Radiology Department, CHU Lapeyronie, 371 Avenue du doyen Gaston Giraud, 34295 Montpellier, France.
Radiology Department, CHU Lapeyronie, 371 Avenue du doyen Gaston Giraud, 34295 Montpellier, France.
Eur J Radiol. 2020 Sep;130:109165. doi: 10.1016/j.ejrad.2020.109165. Epub 2020 Jul 8.

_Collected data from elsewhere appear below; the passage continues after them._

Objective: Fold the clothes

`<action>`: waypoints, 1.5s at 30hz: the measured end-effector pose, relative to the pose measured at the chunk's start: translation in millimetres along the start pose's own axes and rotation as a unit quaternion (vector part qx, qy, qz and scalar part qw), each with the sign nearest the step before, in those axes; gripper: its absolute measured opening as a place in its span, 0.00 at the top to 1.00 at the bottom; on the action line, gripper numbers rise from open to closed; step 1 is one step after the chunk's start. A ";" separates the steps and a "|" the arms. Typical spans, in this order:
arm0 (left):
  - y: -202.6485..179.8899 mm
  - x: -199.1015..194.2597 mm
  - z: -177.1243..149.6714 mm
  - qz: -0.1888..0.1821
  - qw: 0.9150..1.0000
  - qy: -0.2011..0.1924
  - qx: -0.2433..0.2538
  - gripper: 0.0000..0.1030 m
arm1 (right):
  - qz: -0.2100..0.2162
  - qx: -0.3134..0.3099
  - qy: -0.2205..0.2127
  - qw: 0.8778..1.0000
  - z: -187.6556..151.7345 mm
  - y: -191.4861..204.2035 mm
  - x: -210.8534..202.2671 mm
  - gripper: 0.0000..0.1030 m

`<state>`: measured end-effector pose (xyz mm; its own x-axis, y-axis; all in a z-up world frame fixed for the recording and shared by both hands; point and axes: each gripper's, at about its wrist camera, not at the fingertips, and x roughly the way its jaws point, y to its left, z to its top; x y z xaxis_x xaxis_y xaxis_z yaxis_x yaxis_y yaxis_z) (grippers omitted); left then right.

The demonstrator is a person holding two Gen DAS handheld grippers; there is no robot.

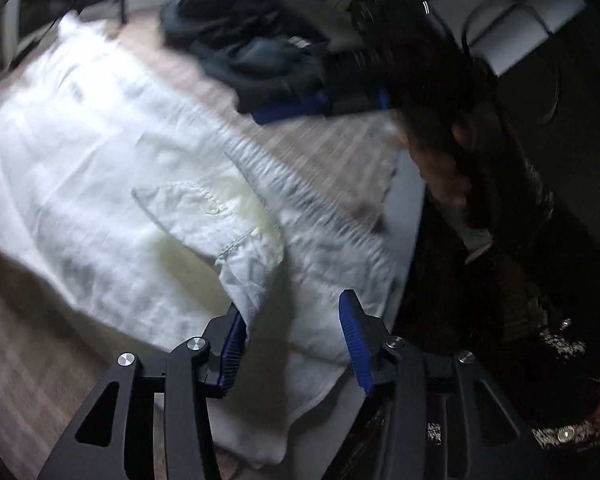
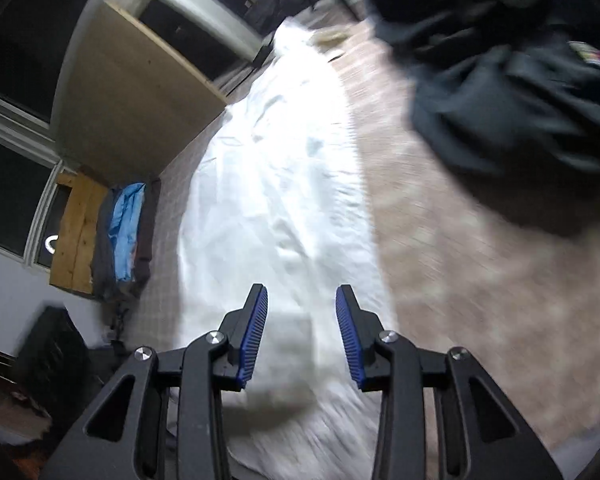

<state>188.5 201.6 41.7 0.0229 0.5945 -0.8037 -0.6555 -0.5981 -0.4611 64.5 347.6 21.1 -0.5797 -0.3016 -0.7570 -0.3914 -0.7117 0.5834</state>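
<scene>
- My left gripper [image 1: 296, 340] is nearest the lens, its blue-padded jaws standing apart over the near edge of the white shirt [image 1: 140, 184]. A fold of the cloth lies against the left pad, but the pads are not pressed together on it, so I read this gripper as open.
- The white shirt is spread out on the bed [image 1: 320, 152], which has a pale pinkish checked cover. A buttoned pocket or cuff shows near the middle of the cloth.
- In the right wrist view, my right gripper [image 2: 302, 332] also stands open above the white shirt [image 2: 276, 184], with nothing between its pads.
- From that side the shirt runs as a long bright strip away from me across the bed [image 2: 460, 280].
- A heap of dark clothes [image 1: 252, 48] lies on the bed beyond the shirt; in the right view the dark clothes [image 2: 512, 96] sit to the upper right.
- Both views are blurred, so fine detail of the fabric is hard to tell.
- A wooden board [image 2: 140, 92] leans by the windows to the left of the bed, with a blue cloth [image 2: 126, 232] below it.
</scene>
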 end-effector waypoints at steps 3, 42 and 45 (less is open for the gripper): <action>13.5 -20.3 -10.5 -0.001 0.999 -0.029 -0.024 0.58 | -0.023 -0.026 0.035 0.999 4.1 16.3 19.6 0.66; -33.9 29.7 -37.5 0.034 0.995 -0.087 -0.029 0.81 | -0.037 -0.180 0.121 0.975 10.9 45.8 74.1 0.58; -30.1 30.6 -37.8 0.029 0.993 -0.098 -0.060 0.94 | -0.043 -0.207 0.131 0.969 13.4 51.4 81.4 0.96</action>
<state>237.5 217.5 16.8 -0.1680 0.6431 -0.7471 -0.5559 -0.6877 -0.4670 -12.4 295.0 -6.5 -0.3357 -0.3411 -0.8780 -0.0792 -0.9186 0.3871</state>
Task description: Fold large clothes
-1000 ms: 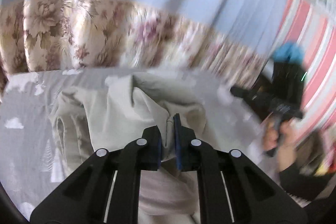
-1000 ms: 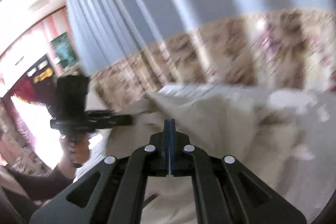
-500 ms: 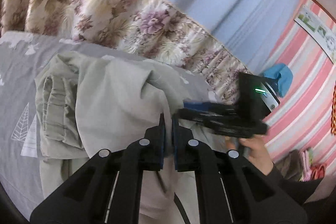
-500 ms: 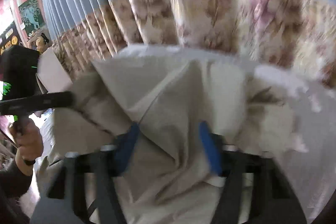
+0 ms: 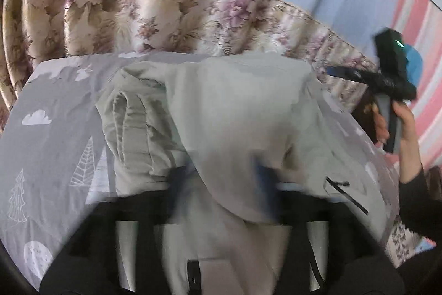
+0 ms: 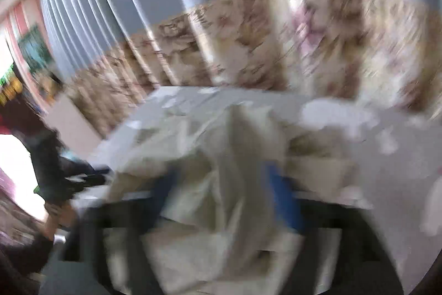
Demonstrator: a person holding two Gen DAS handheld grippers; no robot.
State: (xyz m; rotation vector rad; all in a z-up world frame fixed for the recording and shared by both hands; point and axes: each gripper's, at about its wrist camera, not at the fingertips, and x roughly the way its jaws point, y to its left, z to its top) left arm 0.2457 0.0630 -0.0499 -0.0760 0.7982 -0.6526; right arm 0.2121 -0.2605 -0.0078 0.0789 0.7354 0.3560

Acute appendicitis is one of the most common surgical emergencies worldwide. Over the past 30 years, imaging has become central to the diagnosis of appendicitis, reducing both negative appendicectomy rate and healthcare expenses. Appendicitis can be challenging in many ways for radiologists with various clinical presentations, complications and differential diagnoses. The aim of this review is to present a step-by-step reasoning with key findings, tips and tricks leading to the diagnosis of appendicitis and its complications. The first steps are with the use of the appropriate imaging modality (US, CT and MRI) to locate the appendix in abdominal cavity and to identify the features of appendicitis and its complications through specific imaging signs. The next steps are to eliminate an unusual morphology of the appendix that may simulate acute appendicitis and to recognize an unusual imaging presentation of appendicitis. Then, to corroborate the diagnosis of appendicitis, the last step is to rule out any differential diagnoses mainly from the genitourinary and gastrointestinal tracts. Following these steps can help to accurately diagnose appendicitis and its complications.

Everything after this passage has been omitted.